### Problem statement
Your answer should be the lines below from the one with "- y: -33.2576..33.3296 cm" to the one with "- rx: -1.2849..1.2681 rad", both included, given again exactly and with nothing added.

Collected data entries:
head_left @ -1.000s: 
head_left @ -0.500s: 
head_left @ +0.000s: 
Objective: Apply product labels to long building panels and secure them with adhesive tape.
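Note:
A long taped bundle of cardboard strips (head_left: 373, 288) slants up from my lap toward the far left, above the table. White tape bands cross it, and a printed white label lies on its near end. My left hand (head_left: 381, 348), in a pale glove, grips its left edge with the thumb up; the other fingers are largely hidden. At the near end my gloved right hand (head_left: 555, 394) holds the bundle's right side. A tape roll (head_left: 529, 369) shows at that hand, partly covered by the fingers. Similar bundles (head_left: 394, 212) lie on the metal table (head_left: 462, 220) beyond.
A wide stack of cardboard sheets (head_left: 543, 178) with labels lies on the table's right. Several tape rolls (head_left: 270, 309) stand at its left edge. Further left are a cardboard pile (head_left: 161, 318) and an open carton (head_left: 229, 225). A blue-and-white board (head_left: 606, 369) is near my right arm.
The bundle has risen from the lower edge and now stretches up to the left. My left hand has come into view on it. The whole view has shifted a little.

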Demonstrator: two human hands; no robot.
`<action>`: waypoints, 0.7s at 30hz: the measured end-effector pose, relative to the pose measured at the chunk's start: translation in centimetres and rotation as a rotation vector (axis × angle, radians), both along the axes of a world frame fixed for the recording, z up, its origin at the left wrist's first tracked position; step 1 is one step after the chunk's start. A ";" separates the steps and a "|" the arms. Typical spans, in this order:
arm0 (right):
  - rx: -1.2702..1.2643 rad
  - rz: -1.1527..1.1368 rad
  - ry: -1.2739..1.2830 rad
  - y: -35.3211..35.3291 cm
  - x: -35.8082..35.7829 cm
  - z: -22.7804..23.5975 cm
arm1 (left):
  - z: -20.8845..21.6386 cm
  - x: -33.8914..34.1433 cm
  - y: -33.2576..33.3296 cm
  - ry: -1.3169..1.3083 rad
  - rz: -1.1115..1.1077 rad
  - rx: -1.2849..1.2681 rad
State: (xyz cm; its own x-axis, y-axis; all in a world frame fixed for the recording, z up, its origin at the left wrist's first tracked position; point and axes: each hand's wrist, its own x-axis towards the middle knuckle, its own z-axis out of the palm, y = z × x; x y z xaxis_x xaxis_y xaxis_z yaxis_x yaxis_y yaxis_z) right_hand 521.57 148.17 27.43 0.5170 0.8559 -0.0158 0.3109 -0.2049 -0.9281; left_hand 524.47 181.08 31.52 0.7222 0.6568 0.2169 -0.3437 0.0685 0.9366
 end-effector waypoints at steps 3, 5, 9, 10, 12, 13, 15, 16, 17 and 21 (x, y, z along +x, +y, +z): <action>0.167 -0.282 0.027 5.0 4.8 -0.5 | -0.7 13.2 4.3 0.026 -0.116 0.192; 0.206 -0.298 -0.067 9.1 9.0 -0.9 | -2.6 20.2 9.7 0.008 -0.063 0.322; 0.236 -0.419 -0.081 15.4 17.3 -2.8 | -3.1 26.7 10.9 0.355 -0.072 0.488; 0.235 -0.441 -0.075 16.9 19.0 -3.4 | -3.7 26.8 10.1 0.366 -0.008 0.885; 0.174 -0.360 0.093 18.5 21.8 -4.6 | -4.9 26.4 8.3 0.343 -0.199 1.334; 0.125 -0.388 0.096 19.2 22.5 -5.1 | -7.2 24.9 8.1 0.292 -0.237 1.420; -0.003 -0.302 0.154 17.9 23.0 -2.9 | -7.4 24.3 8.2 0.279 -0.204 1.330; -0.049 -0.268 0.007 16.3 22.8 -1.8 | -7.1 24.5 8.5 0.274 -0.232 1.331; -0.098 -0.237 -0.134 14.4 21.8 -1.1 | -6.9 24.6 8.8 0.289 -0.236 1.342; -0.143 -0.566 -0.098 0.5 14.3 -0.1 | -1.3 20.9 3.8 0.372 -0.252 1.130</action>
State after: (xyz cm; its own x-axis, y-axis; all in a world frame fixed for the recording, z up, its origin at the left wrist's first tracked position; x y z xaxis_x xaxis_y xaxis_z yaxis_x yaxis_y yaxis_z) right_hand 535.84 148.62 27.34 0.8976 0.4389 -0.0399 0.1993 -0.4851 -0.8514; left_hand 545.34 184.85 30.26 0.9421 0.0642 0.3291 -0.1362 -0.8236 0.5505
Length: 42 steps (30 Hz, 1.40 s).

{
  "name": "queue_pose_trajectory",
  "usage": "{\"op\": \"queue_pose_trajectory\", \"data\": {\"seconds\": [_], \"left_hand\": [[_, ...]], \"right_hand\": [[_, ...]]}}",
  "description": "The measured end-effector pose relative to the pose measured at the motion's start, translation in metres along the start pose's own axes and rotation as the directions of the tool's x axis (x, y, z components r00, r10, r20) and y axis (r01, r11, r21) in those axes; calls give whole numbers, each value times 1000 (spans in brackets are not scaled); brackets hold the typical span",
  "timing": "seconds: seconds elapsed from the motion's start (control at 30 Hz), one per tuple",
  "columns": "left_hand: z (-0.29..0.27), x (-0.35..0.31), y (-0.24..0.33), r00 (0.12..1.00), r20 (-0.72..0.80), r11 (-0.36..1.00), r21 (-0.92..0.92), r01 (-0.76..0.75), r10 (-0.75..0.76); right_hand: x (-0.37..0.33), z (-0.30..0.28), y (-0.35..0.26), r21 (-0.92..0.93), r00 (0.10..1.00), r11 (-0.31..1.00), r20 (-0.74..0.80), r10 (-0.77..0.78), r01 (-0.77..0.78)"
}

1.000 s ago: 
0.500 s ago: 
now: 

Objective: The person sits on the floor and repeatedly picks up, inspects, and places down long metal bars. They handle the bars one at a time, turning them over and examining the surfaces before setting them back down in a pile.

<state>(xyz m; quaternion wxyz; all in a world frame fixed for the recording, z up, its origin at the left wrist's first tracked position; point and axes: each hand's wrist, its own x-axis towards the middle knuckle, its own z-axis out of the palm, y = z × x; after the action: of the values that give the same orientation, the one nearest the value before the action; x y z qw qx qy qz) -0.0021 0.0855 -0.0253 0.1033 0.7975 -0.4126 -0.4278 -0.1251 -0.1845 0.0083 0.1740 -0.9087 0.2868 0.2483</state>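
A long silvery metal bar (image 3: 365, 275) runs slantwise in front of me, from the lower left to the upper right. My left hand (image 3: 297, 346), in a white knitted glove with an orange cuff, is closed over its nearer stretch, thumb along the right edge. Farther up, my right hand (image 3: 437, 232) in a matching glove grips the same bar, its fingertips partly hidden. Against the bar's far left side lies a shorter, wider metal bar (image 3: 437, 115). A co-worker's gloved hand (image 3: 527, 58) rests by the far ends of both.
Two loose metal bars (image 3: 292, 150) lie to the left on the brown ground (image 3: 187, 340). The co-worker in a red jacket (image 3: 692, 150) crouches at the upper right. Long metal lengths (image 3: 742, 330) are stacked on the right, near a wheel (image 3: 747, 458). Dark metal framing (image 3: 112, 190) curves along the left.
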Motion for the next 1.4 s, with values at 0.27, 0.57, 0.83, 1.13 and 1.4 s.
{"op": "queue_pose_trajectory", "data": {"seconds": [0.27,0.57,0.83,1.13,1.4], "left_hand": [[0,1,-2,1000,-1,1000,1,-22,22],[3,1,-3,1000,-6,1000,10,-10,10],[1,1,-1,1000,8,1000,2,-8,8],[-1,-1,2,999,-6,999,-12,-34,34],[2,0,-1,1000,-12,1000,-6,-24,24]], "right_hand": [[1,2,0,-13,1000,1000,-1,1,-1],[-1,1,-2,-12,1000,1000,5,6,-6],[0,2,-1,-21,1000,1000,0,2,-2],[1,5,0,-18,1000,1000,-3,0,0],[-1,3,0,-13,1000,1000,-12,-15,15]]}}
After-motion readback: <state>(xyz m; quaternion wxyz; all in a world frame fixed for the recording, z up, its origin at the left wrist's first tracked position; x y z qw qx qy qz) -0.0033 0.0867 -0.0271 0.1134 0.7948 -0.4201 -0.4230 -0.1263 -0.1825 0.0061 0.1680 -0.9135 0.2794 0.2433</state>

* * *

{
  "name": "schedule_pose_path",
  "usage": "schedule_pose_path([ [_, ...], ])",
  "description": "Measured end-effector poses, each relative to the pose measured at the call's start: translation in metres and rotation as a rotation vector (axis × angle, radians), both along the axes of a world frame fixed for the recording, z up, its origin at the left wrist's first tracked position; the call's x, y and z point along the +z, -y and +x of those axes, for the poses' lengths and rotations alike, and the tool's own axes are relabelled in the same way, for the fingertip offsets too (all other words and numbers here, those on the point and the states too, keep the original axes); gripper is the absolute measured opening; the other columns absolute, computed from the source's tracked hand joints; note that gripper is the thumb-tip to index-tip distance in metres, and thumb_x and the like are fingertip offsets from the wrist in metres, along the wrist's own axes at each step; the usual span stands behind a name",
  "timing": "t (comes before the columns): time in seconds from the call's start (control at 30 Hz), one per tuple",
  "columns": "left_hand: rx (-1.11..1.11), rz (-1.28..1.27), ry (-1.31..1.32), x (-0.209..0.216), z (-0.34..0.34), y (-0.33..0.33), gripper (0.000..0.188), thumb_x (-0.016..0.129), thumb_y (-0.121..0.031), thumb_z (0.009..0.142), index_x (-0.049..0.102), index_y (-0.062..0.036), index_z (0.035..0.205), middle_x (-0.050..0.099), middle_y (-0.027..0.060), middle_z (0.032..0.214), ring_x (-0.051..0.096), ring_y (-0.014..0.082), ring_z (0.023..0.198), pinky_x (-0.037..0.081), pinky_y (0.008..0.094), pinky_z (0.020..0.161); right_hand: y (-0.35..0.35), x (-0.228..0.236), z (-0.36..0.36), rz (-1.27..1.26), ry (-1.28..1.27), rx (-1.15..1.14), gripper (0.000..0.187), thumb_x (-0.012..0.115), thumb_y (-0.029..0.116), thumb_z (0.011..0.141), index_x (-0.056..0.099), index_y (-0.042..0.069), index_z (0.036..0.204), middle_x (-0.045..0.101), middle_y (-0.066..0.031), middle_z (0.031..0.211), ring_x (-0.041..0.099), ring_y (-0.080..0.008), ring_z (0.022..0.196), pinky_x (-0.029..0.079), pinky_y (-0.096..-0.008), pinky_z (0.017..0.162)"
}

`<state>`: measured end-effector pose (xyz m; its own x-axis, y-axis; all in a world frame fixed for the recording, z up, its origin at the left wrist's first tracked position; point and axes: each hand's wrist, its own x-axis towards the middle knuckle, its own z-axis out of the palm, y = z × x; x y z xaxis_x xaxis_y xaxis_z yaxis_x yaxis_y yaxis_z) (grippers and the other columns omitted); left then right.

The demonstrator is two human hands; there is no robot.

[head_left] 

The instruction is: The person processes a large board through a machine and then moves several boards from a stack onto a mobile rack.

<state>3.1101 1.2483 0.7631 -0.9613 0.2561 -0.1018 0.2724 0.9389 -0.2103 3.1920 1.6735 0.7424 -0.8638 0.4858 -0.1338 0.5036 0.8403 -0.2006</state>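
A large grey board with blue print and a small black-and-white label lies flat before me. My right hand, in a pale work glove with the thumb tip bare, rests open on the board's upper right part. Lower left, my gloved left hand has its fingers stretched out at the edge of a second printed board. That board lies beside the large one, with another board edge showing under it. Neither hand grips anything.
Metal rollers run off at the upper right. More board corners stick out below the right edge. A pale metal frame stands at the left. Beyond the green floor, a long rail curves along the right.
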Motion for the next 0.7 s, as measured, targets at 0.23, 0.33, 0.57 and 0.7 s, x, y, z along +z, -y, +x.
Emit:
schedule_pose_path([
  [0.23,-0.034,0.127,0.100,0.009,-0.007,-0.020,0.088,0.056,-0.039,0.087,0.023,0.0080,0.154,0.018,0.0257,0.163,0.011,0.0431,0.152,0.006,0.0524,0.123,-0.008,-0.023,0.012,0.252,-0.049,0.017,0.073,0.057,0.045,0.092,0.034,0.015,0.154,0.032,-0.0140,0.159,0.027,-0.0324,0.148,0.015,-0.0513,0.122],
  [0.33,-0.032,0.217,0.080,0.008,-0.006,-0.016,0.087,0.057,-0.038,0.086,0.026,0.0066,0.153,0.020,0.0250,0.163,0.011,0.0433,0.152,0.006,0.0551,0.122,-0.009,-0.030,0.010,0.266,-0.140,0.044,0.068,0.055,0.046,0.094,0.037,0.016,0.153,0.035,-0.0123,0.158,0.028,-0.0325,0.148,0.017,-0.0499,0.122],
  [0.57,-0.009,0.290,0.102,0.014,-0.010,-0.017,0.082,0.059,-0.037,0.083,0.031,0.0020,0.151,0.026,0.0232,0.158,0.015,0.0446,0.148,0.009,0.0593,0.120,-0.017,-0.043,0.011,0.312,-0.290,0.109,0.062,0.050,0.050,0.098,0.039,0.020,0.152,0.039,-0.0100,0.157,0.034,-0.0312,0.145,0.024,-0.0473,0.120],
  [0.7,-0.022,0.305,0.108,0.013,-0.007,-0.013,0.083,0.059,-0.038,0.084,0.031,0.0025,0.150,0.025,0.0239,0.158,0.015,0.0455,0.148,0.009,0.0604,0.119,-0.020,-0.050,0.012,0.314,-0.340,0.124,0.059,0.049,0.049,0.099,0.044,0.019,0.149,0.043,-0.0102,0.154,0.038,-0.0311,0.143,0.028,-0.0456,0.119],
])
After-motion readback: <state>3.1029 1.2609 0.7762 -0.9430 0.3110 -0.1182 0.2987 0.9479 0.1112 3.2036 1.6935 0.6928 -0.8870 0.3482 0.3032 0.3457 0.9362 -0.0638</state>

### Task output
  - y: -33.2576..33.3296 cm
  - ry: -1.3169..1.3083 rad
  - rz: -1.1115..1.1077 rad
  - rx: -1.2849..1.2681 rad

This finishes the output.